Wildlife

The Wildlife of Lake Gogebic

Wildlife can easily be spotted in our forests and around the lake. Different species are more visible, of course, at different times of the year – but, if you are patient, you will be richly rewarded. A walk in the woods (or even a boat ride around the shore) will produce an eyeful. Just remember that this is their home, too, and some can be dangerous. Please don’t feed the wildlife – they need their natural foods to survive.

There are plenty of black bear, but they are usually shy. Don’t get between a mother and her cub or a bear and food. Whitetail deer are very common – so common that care must be taken while driving a car or snowmobile. We do have an occasional moose. Coyotes and fisher require patience to see. Bobcats roam the forests and hills. River otters frolic in the lake, but most often can be seen near mouths of rivers and streams.

The gray wolves that currently roam Michigan’s Upper Peninsula number about 200. According to Jim Hammill at the Crystal Falls Department of Natural Resources, there is at least one wolf pack on the west side of the lake that roams north across Highway M-28. There is another pack southwest of the lake that roams south across Highway US-2. There are also individual wolves, referred to as “lone dispersed” wolves that roam in the area east of Lake Gogebic. These lone wolves are mostly of one or two years of age that have left the pack in search of mates to form their own packs.

Lake Gogebic east shore is the oldest nesting area for the bald eagle. Look high in the trees or sky while boating and you’ll likely spot several. The adult eagles are easier to spot because of their white heads.
 Many migrating ducks use the lake as a stopping off spot. As soon as the ice breaks up, rafts of Redheads, Scaups, Goldeneyes, Buffleheads and some geese flock in. The Mergansers, Wood Ducks and Mallards stay all summer.

Game birds have been experiencing an upswing as Partridge and Woodcock are plentiful.
 More common birds are Finches, Grosbeaks, Chickadees, Red Polls, Nuthatches, three kinds of Woodpeckers, and Hummingbirds. A Hummingbird can find your feeder within minutes of putting it out. It is a treat to see the Orioles for the week or so they show up. The Blue Indigo appears like a jewel and is gone in a flash. Many varieties of Sparrows come and go. Brown Creepers, Jays, Doves, Warblers, Vircos, Bluebirds and Crossbills will enjoy a birdfeeder. Cardinals are being seen more frequently. Jerry Edde, biologist for the Ottawa National Forest, conducts annual Christmas bird counts for this area and can account for over 30 species.
Snowshoe and Cottontail Rabbits, Skunks, Beaver, Raccoons, Weasels/Ermine, Pine Martens, Mink, Gray and Red Fox, Peregrine Falcons, Kangaroo Mice, and many, many more species of wildlife live here. Come and enjoy the experience.

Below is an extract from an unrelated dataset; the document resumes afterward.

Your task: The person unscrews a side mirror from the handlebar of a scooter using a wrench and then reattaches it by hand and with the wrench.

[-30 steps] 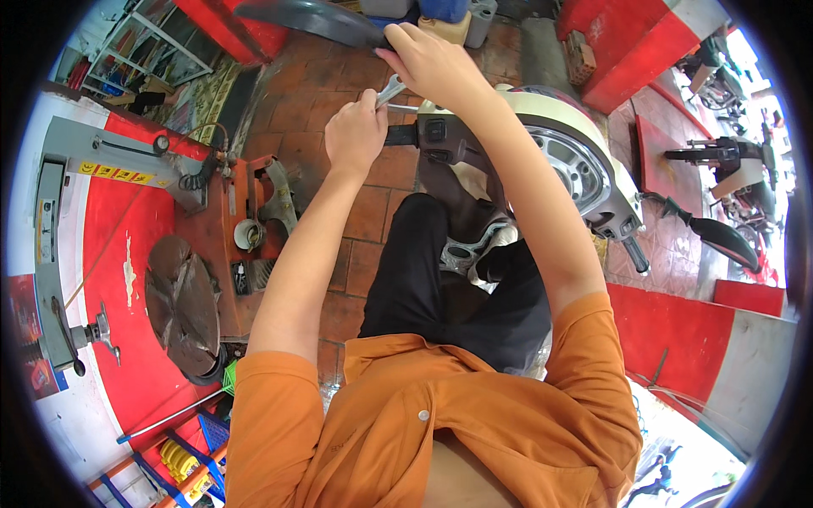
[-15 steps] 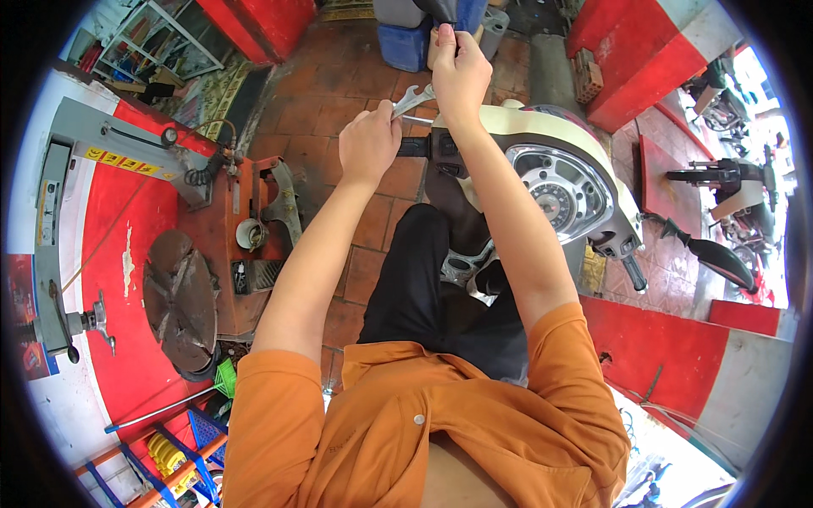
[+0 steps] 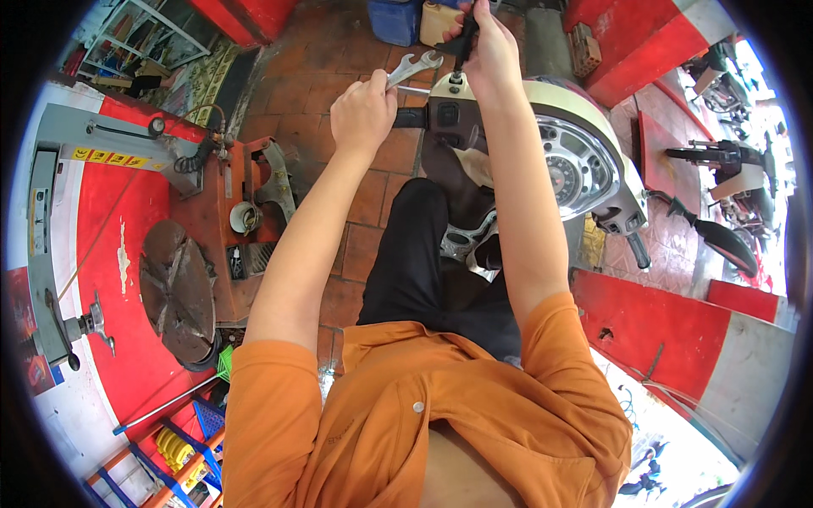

For information on birding hotspots, wilderness or recreational opportunities, contact any Ottawa National Forest district office or the supervisor’s office: 2100 E. Cloverland Drive, Ironwood, MI 49938, phone (906) 932-1330. The Ottawa National Forest Visitor Center at the corner of US-2 and M-45 in Watersmeet offers programs throughout the year for wildlife enthusiasts.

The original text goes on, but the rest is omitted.